Lao
Progress has and is being made in the water supply and sanitation sector with ~60% of the national population reportedly having access to improved water supplies (UNICEF/WHO 2008) (~53% in rural areas). However, sanitation coverage in Laos continues to be low, with less than half of the population (48%) having access to improved sanitation facilities (38% in rural areas), leaving roughly three million people without access to sanitation facilities! Hygiene standards in most rural homes are still unacceptably low and therefore, open defecation is still common practice in the majority of rural villages and poses significant health risks to the population.
A research assignment conducted in 2008 by SNV, the Netherlands Development Organisation supported by IRC, International Water and Sanitation Centre, revealed that most sanitation programmes in Laos relied on significant (hardware) subsidies to increase the numbers of people with access to improved sanitation. In some cases revolving funds have been established to finance latrine construction – though their effectiveness has still to be evaluated. No programme necessarily aims to eradicate Open Defecation practices in their operational areas. The research also revealed that sanitation technologies applied were uniformly pour flush squat toilets.
Community-Led Total Sanitation (CLTS) concepts were really only introduced to Laos in 2008, as an “alternative” to the more traditional approaches. Concern Worldwide, the Water and Sanitation Programme (WSP) of the World Bank, and SNV, the Netherlands Development Organisation, organised study tours to expose government leaders to CLTS programmes in Cambodia and Indonesia. In September 2008, Plan International invited Kamal Kar to give a presentation on CLTS to an audience of interested WASH sector actors in Vientiane.
Before the end of 2008, Concern Worldwide and WSP, stimulated and encouraged by what they had seen during the study tours, designed and started their own CLTS pilot programmes in the north and the south of Laos respectively. CLTS trainers from Cambodia and Indonesia were invited to conduct CLTS facilitator trainings for project and government staff.
The Concern Worldwide CLTS pilot covered 24 villages in two districts in Houaphan province, while the WSP CLTS pilot covered 2 villages in Champasak and Sekong provinces. The Concern Worldwide CLTS pilot was peer reviewed by SNV in August 2009. The report, available below, gives a good overview of achievements to date, lessons learned, challenges and provides a range of recommendations to improve the quality and thereby the sustainability of CLTS programmes in Laos. The review revealed that CLTS has the potential to be a powerful approach for rapid sanitation behaviour change in rural areas in Lao PDR, by focusing on eradicating open defecation practices and establishing improved sanitation and hygiene practices. However, the review also raised concerns about the hygienic nature and sustainability of the majority of the latrines that had been constructed. The review concluded that for CLTS to be successful it needs to go beyond triggering by putting more emphasis on post-triggering follow up as this is critically important.

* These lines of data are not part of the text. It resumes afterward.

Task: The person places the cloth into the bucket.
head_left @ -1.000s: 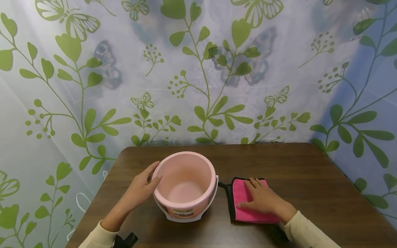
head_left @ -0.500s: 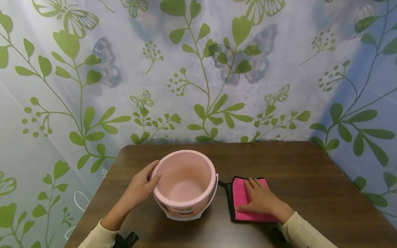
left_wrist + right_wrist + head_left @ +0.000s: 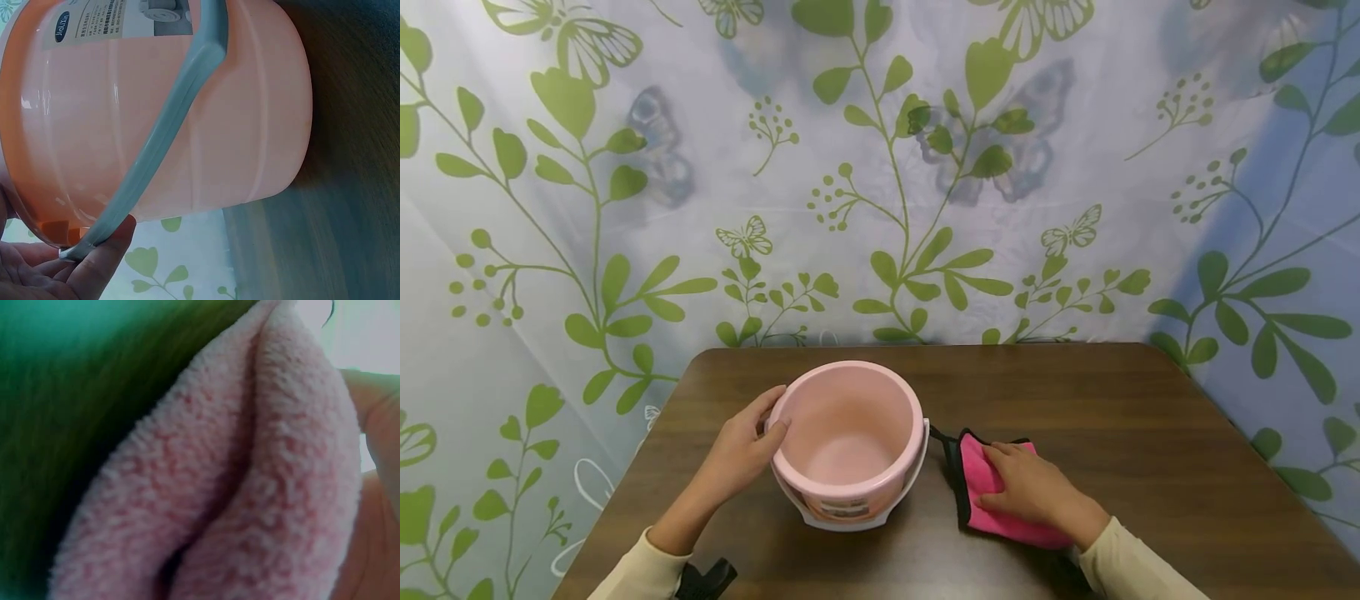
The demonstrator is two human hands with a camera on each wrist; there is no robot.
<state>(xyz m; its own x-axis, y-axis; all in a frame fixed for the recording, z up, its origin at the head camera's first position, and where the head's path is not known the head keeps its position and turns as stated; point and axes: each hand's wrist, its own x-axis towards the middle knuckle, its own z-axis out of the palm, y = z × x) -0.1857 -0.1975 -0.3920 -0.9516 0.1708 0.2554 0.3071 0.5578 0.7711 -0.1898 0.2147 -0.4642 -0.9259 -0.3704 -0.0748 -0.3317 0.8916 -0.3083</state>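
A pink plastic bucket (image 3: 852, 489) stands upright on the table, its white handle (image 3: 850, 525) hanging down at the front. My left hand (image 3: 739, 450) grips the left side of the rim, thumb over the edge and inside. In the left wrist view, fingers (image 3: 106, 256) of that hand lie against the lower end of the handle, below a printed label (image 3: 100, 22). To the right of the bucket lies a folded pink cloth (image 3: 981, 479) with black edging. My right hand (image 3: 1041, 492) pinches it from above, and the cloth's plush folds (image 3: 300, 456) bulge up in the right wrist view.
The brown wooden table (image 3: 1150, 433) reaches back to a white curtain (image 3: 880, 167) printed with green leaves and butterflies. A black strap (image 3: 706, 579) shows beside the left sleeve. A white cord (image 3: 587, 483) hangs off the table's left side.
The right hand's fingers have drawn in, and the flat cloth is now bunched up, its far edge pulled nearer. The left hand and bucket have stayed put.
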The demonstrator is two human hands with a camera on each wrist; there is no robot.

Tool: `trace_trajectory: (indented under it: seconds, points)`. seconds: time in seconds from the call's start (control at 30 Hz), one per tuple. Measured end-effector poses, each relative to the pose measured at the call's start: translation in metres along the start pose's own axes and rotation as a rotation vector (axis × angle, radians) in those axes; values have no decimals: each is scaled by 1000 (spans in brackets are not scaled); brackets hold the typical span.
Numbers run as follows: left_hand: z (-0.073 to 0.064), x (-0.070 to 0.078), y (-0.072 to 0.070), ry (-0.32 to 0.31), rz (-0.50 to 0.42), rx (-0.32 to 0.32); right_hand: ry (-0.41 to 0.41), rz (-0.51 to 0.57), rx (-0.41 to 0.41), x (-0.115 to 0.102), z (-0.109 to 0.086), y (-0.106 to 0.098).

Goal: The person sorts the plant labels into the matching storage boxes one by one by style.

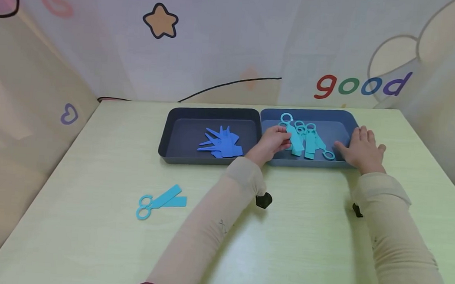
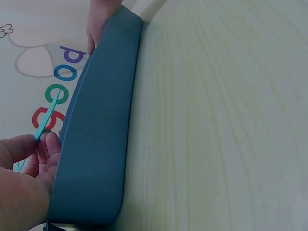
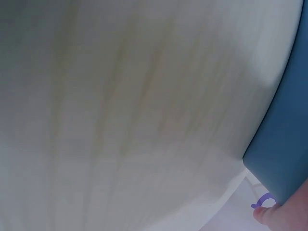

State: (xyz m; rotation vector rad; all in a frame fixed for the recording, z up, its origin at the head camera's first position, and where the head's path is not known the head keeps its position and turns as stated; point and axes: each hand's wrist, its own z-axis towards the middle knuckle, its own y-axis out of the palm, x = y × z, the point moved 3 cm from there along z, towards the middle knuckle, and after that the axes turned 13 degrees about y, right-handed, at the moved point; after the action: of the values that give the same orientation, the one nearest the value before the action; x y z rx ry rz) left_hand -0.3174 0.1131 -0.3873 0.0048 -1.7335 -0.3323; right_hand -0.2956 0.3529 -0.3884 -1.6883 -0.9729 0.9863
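Note:
My left hand [image 1: 271,144] is over the left side of the blue-grey tray [image 1: 308,163], pinching a teal flat scissors cutout [image 1: 296,140] between thumb and fingers. In the left wrist view the held scissors cutout [image 2: 48,114] appears edge-on, raised above the tray wall. Below and beside it, several more teal scissors cutouts [image 1: 311,142] lie in a loose pile inside that tray. At the tray's right end my right hand [image 1: 364,151] rests on the rim, its fingers spread and thumb toward the inside. Only a fingertip of it shows in the right wrist view.
A black tray [image 1: 173,132] adjoins on the left, holding a pile of blue flat pieces with pointed ends [image 1: 224,144]. One teal scissors cutout [image 1: 162,202] lies on the pale wooden table [image 1: 89,220], left of the left forearm. A printed curtain [image 1: 226,37] hangs behind.

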Motion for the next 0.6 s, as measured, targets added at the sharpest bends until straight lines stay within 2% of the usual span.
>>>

In early 2009, Plan International supported by SNV, took the initiative to interpret into Lao language Kamal Kar’s (2005) Practical Guide to Triggering Community-Led Total Sanitation and to post and disseminate it through the Lao PDR WASH Technical Working Group (TWG) Google Group website . The Lao version of the practical guide was seen as an uncomplicated means to inform sector actors and policy influencers on CLTS.
In November 2009, a Lao country delegation participated in the regional workshop on CLTS organised by the Institute of Development Studies (IDS) and the Cambodian Ministry of Rural Development. WSP and Concern Worldwide were represented by individuals who had been instrumental in the CLTS pilots. The Government of Lao PDR was represented by two officials of the Ministry of Public Health. The Ministry is overall responsible for the facilitation, coordination and direction of the rural water supply and sanitation sector throughout the country and as such a key partner in developing and testing alternative approaches.
Although a significant number of development organisations working on WASH issues in Laos are showing interest in CLTS (7 organisations out of 16 reporting), initiatives for scaling up CLTS are still limited. Community-led approaches towards achieving total sanitation are still not mainstreamed in Laos and although some organisations have made moves to implement these approaches across their programmes, most actors have not. Even so the openness to consider CLTS is some good news. Both Concern Worldwide and WSP are taking steps to scale up their initial CLTS pilots. Plan International is about to start a CLTS pilot programme in one of the poorest and most remote provinces’ in the north-west of Laos. Care International and SNV have been working on separate funding proposals and UNICEF Laos has taken the decision to move away from the traditional subsidy approach. At present WSP and SNV are collaborating in adapting and testing CLTS materials and tools (total sanitation guidelines) for the culturally diverse Lao context. The same organisations are also exploring possibilities to collaborate – potentially with others – to develop in-country training capacity by setting up a core team of CLTS trainers. Furthermore, a number of organisations are considering to set-up a community-of-practice focusing on alternative sanitation approaches.